**Collected material:**
-- -- --

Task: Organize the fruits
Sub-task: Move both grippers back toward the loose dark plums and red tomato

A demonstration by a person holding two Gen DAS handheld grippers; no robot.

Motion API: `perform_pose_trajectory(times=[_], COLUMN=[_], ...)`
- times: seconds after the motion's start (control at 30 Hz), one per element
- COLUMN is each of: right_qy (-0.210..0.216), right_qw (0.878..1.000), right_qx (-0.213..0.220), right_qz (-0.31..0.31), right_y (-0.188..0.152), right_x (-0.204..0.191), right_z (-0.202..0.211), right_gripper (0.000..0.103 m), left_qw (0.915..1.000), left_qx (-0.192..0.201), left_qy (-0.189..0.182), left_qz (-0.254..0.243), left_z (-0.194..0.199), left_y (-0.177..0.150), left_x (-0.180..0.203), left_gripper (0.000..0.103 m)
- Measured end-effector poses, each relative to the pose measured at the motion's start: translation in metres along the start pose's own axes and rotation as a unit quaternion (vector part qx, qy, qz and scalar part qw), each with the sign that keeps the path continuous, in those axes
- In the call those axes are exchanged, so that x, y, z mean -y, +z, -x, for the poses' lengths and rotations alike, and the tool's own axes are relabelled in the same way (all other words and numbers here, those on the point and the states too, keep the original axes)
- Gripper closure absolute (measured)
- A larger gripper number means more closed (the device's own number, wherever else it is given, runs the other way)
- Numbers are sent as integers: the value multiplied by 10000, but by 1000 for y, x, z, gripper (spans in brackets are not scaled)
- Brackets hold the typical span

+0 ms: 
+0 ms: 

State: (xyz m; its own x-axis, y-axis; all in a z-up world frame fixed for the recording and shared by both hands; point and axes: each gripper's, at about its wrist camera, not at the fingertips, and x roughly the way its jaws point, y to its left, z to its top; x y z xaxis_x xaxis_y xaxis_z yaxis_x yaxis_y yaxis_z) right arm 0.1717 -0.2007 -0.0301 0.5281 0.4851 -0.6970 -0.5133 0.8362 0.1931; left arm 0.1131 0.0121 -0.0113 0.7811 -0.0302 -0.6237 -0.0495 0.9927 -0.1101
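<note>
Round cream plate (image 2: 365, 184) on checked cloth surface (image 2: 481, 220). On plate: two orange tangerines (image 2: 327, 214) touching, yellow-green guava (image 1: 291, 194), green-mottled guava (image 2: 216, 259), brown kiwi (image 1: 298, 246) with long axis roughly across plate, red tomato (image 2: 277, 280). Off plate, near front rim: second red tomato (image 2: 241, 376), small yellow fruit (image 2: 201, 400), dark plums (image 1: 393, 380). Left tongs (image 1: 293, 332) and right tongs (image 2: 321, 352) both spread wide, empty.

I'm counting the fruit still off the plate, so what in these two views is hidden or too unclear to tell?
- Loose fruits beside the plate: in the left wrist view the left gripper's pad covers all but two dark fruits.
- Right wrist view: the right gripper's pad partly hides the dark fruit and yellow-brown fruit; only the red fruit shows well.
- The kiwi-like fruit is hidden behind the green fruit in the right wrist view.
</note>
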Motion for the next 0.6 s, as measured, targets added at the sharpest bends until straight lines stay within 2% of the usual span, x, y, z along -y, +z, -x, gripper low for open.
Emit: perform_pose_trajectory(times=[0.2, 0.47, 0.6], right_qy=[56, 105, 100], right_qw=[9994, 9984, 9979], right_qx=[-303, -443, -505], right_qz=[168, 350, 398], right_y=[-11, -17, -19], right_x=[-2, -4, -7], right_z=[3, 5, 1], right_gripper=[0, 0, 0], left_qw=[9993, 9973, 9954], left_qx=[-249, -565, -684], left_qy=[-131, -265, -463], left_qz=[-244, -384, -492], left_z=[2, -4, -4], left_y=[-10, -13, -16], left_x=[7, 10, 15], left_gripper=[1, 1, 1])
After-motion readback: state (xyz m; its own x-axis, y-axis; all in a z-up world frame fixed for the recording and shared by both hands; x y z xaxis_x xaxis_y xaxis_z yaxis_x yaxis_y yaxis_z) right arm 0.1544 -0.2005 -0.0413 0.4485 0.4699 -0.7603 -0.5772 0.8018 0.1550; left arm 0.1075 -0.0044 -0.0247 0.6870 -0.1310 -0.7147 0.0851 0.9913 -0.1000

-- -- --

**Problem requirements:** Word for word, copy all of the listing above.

**Task output:**
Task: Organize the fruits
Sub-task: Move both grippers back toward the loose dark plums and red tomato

A demonstration by a person holding two Gen DAS handheld grippers; no robot.

Motion API: `perform_pose_trajectory(times=[_], COLUMN=[_], ...)`
- times: seconds after the motion's start (control at 30 Hz), one per element
- COLUMN is each of: right_qy (-0.210..0.216), right_qw (0.878..1.000), right_qx (-0.213..0.220), right_qz (-0.31..0.31), right_y (-0.188..0.152), right_x (-0.204..0.191), right_z (-0.202..0.211), right_gripper (0.000..0.103 m), left_qw (0.915..1.000), left_qx (-0.192..0.201), left_qy (-0.189..0.182), left_qz (-0.254..0.243), left_z (-0.194..0.199), left_y (-0.177..0.150), left_x (-0.180..0.203), left_gripper (0.000..0.103 m)
- Measured end-effector poses, each relative to the pose measured at the motion's start: translation in metres along the start pose's own axes and rotation as a unit quaternion (vector part qx, qy, qz and scalar part qw), each with the sign that keeps the path continuous, in those axes
- In the call those axes are exchanged, so that x, y, z mean -y, +z, -x, for the poses' lengths and rotations alike, and the tool's own axes are relabelled in the same way (all other words and numbers here, those on the point and the states too, keep the original axes)
- Gripper closure absolute (measured)
- A larger gripper number means more closed (the device's own number, wherever else it is given, runs the other way)
- Numbers are sent as integers: the value multiplied by 10000, but by 1000 for y, x, z, gripper (spans in brackets are not scaled)
- Brackets hold the typical span

+0 ms: 
+0 ms: 

State: (xyz m; its own x-axis, y-axis; all in a z-up world frame fixed for the recording and shared by both hands; point and axes: each gripper's, at about its wrist camera, not at the fingertips, and x roughly the way its jaws point, y to its left, z to its top; x y z xaxis_x xaxis_y xaxis_z yaxis_x yaxis_y yaxis_z) right arm 0.1717 -0.2007 -0.0301 0.5281 0.4851 -0.6970 -0.5133 0.8362 0.1931; left arm 0.1131 0.0121 -0.0113 0.7811 -0.0302 -0.6237 -0.0495 0.9927 -0.1101
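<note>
Round cream plate (image 2: 365, 184) on checked cloth surface (image 2: 481, 220). On plate: two orange tangerines (image 2: 327, 214) touching, yellow-green guava (image 1: 291, 194), green-mottled guava (image 2: 216, 259), brown kiwi (image 1: 298, 246) with long axis roughly across plate, red tomato (image 2: 277, 280). Off plate, near front rim: second red tomato (image 2: 241, 376), small yellow fruit (image 2: 201, 400), dark plums (image 1: 393, 380). Left tongs (image 1: 293, 332) and right tongs (image 2: 321, 352) both spread wide, empty.

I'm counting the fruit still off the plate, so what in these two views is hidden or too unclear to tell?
- Loose fruits beside the plate: in the left wrist view the left gripper's pad covers all but two dark fruits.
- Right wrist view: the right gripper's pad partly hides the dark fruit and yellow-brown fruit; only the red fruit shows well.
- The kiwi-like fruit is hidden behind the green fruit in the right wrist view.
</note>
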Motion for the next 0.6 s, as measured, targets added at the sharpest bends until straight lines stay within 2% of the usual span, x, y, z along -y, +z, -x, gripper low for open.
Emit: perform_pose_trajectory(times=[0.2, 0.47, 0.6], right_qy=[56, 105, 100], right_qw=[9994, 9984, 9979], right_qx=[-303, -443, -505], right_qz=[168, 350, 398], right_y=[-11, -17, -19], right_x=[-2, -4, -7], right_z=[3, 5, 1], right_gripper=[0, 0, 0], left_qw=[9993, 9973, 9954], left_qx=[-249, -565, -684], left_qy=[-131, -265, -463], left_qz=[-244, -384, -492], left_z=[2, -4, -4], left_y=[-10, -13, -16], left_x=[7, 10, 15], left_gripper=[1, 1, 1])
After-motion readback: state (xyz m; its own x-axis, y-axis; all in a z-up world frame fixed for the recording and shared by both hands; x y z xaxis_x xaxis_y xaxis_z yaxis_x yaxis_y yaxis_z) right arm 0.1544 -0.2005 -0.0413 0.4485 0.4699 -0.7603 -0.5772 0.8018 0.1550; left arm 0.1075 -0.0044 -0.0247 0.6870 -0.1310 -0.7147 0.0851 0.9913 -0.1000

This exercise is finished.